Machine Learning clásico
Introducción
En la etapa de machine learning clásico, se enfatiza en técnicas y algoritmos que son fundamentales para construir modelos predictivos robustos. Este enfoque representa un paso crucial hacia el dominio del aprendizaje automático sin supervisión (unsupervised learning) e incluso hacia el aprendizaje profundo (deep learning). Comprender estos conceptos te equipará con herramientas indispensables para abordar una amplia gama de problemas de machine learning y prepararte para la adopción de enfoques más avanzados.
Explicación principal
En machine learning clásico, se trabajan técnicas que no requieren datos etiquetados. Estas incluyen clusterización, reducción dimensional (como PCA), y clasificación no supervisada como K-means. A continuación, se presenta un ejemplo de cómo aplicar el algoritmo de K-means en Python:
from sklearn.cluster import KMeans
import numpy as np
# Datos aleatorios generados para ilustrar la técnica
data = np.random.rand(100, 2)
# Creación del modelo KMeans con 3 clusters
kmeans = KMeans(n_clusters=3)
kmeans.fit(data)
# Etiquetas de los clusters asignadas a cada punto
labels = kmeans.labels_
# Centros de los clusters
centroids = kmeans.cluster_centers_
Errores típicos / trampas
- Elige el número correcto de clusters (el problema del codo): La elección incorrecta del número de clusters puede resultar en un mal agrupamiento. El método del codo, donde se grafican la suma de distancias al cuadrado para diferentes valores de k, es una herramienta útil pero no infalible.

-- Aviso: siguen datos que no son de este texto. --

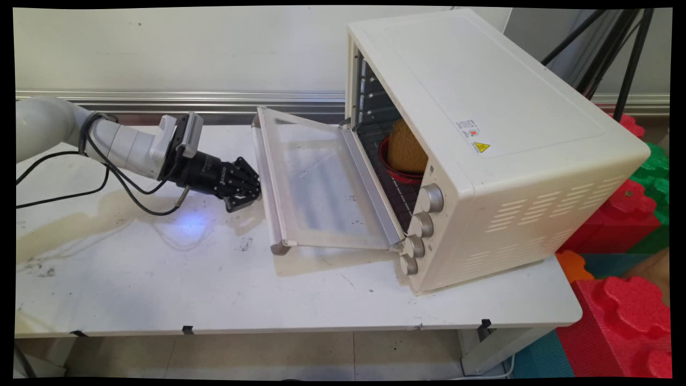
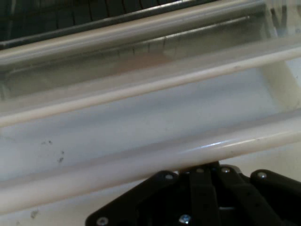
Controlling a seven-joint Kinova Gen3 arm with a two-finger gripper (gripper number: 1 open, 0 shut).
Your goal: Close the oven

- No normalizar los datos: Algunos algoritmos basados en distancia pueden dar resultados inexactos si los datos no están normalizados. Normalizar o estandarizar tus datos puede mejorar significativamente la precisión del modelo.
- Ignorar el overfitting y underfitting: En machine learning clásico, es fácil caer en overfitting (modelos que memorizan el conjunto de entrenamiento) o underfitting (modelos muy simples que no capturan la complejidad del problema). La validación cruzada y técnicas como la regularización son herramientas cruciales para mitigar estos problemas.
Checklist accionable
Aquí tienes una lista de verificación práctica para asegurarte de abordar todos los aspectos clave:
- Entender la distribución de tus datos: Utiliza histogramas, boxplots y análisis de densidad para identificar posibles anormalidades.
- Normalizar o estandarizar tus datos: Asegúrate de que todos los atributos estén en una escala comparable.
- Aplicar métodos de validación cruzada: Establece un proceso para evaluar la eficacia y robustez del modelo.
- Utiliza técnicas de regularización: Aplica L1, L2 o Elastic Net cuando sea necesario para prevenir el overfitting.
- Implementa clusterización y reducción dimensional: Explora algoritmos como K-means y PCA para comprender la estructura subyacente en tus datos.
- Evalúa la importancia de las características: Usa técnicas como el análisis de importancia de características (feature importance) para identificar qué atributos son más relevantes.
Cierre
Siguientes pasos
- Estudia algoritmos no supervisados en profundidad: Aprende a aplicar y interpretar resultados de clustering y reducción dimensional.
- Aprende sobre validación cruzada avanzada: Comprende cómo validar tu modelo con estratificación, agrupaciones y otros métodos.
- Implementa regularización e híbridos: Experimenta con diferentes tipos de regularización y algoritmos que combinan aprendizaje supervisado e no supervisado.
Siguiendo estos pasos, podrás desarrollar una base sólida en machine learning clásico y estar preparado para avanzar hacia técnicas más avanzadas.